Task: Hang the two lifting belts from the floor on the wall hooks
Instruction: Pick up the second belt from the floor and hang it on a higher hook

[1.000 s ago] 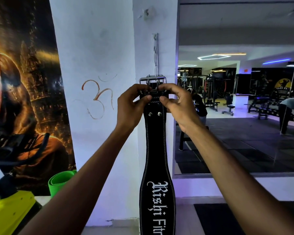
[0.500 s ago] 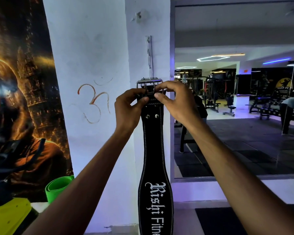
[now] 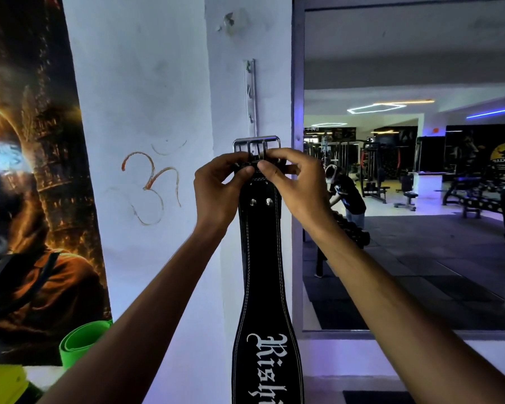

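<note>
A black lifting belt [image 3: 261, 258] is held upright against the white pillar [image 3: 158, 83], hanging straight down from the centre of the view toward 6 o'clock, where white gothic lettering is seen on its widening body. Its chrome buckle [image 3: 256, 147] is raised just above both hands, and two rivets are visible just under the grip. The left hand [image 3: 216, 191] is closed on the belt's top edge from the 9 o'clock side, thumb in front and fingers curled behind the strap. The right hand [image 3: 295, 185] is pinched onto the same edge from the 3 o'clock side, thumb and forefinger pressed together beside the left thumb. At 12 o'clock from the buckle, a narrow metal hook rail [image 3: 250, 94] is fixed vertically to the pillar; whether the buckle has caught on a hook cannot be told. A red-brown symbol [image 3: 152, 185] is painted on the pillar at 9 o'clock from the hands, and a dark poster [image 3: 27, 170] is seen farther out. A mirror [image 3: 420, 199] is mounted at 3 o'clock. A green roll [image 3: 79, 342] lies at 8 o'clock.
</note>
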A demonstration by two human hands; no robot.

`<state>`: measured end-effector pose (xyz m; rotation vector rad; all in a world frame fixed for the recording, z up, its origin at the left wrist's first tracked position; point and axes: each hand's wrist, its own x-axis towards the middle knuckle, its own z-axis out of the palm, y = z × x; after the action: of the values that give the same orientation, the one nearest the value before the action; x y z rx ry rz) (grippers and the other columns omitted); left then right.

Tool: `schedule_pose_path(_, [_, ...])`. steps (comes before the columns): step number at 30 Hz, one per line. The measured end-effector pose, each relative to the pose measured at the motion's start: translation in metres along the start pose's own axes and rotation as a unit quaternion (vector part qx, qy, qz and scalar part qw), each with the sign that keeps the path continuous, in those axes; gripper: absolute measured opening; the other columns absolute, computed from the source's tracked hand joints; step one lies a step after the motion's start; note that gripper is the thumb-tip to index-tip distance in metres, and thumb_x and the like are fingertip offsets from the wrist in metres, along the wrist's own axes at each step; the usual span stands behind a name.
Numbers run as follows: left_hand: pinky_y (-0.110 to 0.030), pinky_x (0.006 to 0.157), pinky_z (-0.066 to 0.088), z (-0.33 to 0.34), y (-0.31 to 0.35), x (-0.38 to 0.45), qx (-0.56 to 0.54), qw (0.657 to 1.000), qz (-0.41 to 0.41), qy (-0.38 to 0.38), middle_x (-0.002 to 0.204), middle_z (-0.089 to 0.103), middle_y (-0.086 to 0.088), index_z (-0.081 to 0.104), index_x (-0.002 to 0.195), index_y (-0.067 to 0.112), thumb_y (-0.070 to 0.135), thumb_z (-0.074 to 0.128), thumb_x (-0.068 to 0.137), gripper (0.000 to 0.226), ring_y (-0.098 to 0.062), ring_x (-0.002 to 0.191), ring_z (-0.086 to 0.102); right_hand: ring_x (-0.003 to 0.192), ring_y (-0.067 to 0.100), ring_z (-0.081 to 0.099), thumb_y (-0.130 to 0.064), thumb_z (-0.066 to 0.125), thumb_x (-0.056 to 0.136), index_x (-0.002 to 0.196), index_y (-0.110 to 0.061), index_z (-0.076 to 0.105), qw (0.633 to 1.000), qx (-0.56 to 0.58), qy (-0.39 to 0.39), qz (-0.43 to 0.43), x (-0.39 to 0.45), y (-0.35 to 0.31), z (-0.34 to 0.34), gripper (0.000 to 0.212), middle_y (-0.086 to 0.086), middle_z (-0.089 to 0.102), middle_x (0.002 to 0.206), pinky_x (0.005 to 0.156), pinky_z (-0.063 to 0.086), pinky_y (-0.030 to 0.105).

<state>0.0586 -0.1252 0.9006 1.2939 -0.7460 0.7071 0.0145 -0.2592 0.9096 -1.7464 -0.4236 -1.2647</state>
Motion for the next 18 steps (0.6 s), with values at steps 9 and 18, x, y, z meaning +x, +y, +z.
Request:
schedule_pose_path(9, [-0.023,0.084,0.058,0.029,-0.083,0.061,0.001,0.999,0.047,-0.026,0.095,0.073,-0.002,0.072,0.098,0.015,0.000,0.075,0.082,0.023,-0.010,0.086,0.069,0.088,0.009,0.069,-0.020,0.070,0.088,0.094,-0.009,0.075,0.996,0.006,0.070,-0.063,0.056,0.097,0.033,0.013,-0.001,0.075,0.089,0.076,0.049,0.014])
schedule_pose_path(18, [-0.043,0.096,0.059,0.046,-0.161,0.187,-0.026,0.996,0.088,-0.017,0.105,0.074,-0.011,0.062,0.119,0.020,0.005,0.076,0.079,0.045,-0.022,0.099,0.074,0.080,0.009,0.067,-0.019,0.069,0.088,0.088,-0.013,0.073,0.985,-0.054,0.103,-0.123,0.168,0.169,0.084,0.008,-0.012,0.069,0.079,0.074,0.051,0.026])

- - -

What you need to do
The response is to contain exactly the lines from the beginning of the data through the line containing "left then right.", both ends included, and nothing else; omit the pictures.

Your response
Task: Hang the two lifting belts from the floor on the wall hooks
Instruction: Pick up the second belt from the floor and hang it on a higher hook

[1.000 s ago] 
[0.500 s ago] 
[now] 

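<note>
A black lifting belt [image 3: 261, 258] is held upright against the white pillar [image 3: 158, 83], hanging straight down from the centre of the view toward 6 o'clock, where white gothic lettering is seen on its widening body. Its chrome buckle [image 3: 256, 147] is raised just above both hands, and two rivets are visible just under the grip. The left hand [image 3: 216, 191] is closed on the belt's top edge from the 9 o'clock side, thumb in front and fingers curled behind the strap. The right hand [image 3: 295, 185] is pinched onto the same edge from the 3 o'clock side, thumb and forefinger pressed together beside the left thumb. At 12 o'clock from the buckle, a narrow metal hook rail [image 3: 250, 94] is fixed vertically to the pillar; whether the buckle has caught on a hook cannot be told. A red-brown symbol [image 3: 152, 185] is painted on the pillar at 9 o'clock from the hands, and a dark poster [image 3: 27, 170] is seen farther out. A mirror [image 3: 420, 199] is mounted at 3 o'clock. A green roll [image 3: 79, 342] lies at 8 o'clock.
</note>
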A demonstration by two human hands; no robot.

`<state>`: measured end-effector pose (xyz m; rotation vector rad; all in a world frame fixed for the recording, z up, its origin at the left wrist's first tracked position; point and axes: each hand's wrist, its own x-axis towards the middle knuckle, its own z-axis out of the palm, y = z × x; after the action: of the values that give the same orientation, the one nearest the value before the action; x y z rx ry rz) (grippers and the other columns omitted); left then right.

The answer stands, and there is nothing more to add.